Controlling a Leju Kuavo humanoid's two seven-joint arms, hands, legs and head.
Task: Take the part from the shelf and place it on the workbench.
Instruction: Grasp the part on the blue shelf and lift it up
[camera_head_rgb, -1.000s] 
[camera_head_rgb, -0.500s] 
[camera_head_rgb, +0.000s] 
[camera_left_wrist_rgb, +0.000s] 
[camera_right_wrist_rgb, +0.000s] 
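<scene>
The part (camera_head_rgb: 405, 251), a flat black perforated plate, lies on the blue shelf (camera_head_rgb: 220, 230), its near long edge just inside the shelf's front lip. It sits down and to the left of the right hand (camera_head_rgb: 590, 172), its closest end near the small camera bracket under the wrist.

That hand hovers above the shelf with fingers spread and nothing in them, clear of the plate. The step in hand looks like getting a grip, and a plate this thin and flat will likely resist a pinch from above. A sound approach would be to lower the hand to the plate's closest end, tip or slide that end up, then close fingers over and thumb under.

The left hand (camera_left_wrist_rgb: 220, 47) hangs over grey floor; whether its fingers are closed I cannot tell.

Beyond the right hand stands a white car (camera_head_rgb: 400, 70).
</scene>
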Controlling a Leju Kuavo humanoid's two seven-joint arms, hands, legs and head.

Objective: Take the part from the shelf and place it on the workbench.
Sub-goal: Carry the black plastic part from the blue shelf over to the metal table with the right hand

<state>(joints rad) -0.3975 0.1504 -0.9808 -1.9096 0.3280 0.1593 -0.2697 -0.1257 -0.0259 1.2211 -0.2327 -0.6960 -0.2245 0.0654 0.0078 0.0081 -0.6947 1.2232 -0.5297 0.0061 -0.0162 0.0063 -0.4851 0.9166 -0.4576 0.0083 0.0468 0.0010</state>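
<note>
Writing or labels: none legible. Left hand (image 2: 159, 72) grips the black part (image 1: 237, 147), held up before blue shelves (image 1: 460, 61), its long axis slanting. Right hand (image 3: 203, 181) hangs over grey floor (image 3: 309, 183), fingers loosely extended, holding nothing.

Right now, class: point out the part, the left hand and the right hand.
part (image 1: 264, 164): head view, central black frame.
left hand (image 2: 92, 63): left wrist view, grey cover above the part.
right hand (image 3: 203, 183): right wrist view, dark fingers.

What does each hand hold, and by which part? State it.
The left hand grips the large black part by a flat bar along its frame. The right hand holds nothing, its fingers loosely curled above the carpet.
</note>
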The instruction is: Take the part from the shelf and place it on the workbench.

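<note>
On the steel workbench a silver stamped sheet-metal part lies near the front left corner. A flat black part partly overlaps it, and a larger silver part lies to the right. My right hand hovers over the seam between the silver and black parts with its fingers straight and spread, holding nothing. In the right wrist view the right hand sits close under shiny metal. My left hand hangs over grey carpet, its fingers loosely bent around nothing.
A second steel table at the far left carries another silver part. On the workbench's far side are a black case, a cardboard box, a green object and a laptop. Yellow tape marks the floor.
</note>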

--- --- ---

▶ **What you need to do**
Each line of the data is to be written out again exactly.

▶ **Answer to this exercise**
Controlling a Leju Kuavo humanoid's two seven-joint arms, hands, legs and head.
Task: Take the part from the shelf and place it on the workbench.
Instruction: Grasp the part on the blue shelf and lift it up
[camera_head_rgb, -1.000s] 
[camera_head_rgb, -0.500s] 
[camera_head_rgb, +0.000s] 
[camera_left_wrist_rgb, +0.000s] 
[camera_right_wrist_rgb, +0.000s] 
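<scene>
The part (camera_head_rgb: 405, 251), a flat black perforated plate, lies on the blue shelf (camera_head_rgb: 220, 230), its near long edge just inside the shelf's front lip. It sits down and to the left of the right hand (camera_head_rgb: 590, 172), its closest end near the small camera bracket under the wrist.

That hand hovers above the shelf with fingers spread and nothing in them, clear of the plate. The step in hand looks like getting a grip, and a plate this thin and flat will likely resist a pinch from above. A sound approach would be to lower the hand to the plate's closest end, tip or slide that end up, then close fingers over and thumb under.

The left hand (camera_left_wrist_rgb: 220, 47) hangs over grey floor; whether its fingers are closed I cannot tell.

Beyond the right hand stands a white car (camera_head_rgb: 400, 70).
</scene>
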Controlling a Leju Kuavo humanoid's two seven-joint arms, hands, legs and head.

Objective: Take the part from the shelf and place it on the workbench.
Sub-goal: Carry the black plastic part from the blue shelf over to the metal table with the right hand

<state>(joints rad) -0.3975 0.1504 -0.9808 -1.9096 0.3280 0.1593 -0.2697 -0.1257 -0.0259 1.2211 -0.2327 -0.6960 -0.2245 0.0654 0.0078 0.0081 -0.6947 1.2232 -0.5297 0.0061 -0.0162 0.0063 -0.4851 0.9166 -0.4576 0.0083 0.0468 0.0010</state>
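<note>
Writing or labels: none legible. Left hand (image 2: 159, 72) grips the black part (image 1: 237, 147), held up before blue shelves (image 1: 460, 61), its long axis slanting. Right hand (image 3: 203, 181) hangs over grey floor (image 3: 309, 183), fingers loosely extended, holding nothing.

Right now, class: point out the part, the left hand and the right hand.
part (image 1: 264, 164): head view, central black frame.
left hand (image 2: 92, 63): left wrist view, grey cover above the part.
right hand (image 3: 203, 183): right wrist view, dark fingers.

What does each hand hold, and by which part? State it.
The left hand grips the large black part by a flat bar along its frame. The right hand holds nothing, its fingers loosely curled above the carpet.
</note>
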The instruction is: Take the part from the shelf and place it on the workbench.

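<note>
On the steel workbench a silver stamped sheet-metal part lies near the front left corner. A flat black part partly overlaps it, and a larger silver part lies to the right. My right hand hovers over the seam between the silver and black parts with its fingers straight and spread, holding nothing. In the right wrist view the right hand sits close under shiny metal. My left hand hangs over grey carpet, its fingers loosely bent around nothing.
A second steel table at the far left carries another silver part. On the workbench's far side are a black case, a cardboard box, a green object and a laptop. Yellow tape marks the floor.
</note>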

Nothing else belongs in this answer.